TASK ITEM - Print every line exactly as it appears in the material below.
BEGIN DATA BLOCK
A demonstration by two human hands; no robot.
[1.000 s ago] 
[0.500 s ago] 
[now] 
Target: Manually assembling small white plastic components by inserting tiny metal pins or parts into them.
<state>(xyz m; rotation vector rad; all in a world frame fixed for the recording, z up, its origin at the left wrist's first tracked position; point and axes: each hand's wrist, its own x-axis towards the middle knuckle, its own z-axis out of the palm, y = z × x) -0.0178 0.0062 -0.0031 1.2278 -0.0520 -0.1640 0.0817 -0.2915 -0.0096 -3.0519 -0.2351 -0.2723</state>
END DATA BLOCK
REPLY TO THE TASK -
A demonstration by two human hands; no robot.
[1.000 s ago] 
[0.500 s ago] 
[now] 
Target: Manually assembling small white plastic components by inserting tiny metal pins or parts into them.
<state>(xyz m; rotation vector rad; all in a world frame fixed for the recording, z up, its origin at the left wrist's first tracked position; point and axes: each hand's wrist, its own x-axis towards the middle knuckle, its own z-axis out of the palm, y = z × x) -0.0178 0.0062 -0.0031 1.2278 -0.0520 -0.1640 0.0817 -0.2915 -0.0096 -3.0519 -0.2351 -0.2723</state>

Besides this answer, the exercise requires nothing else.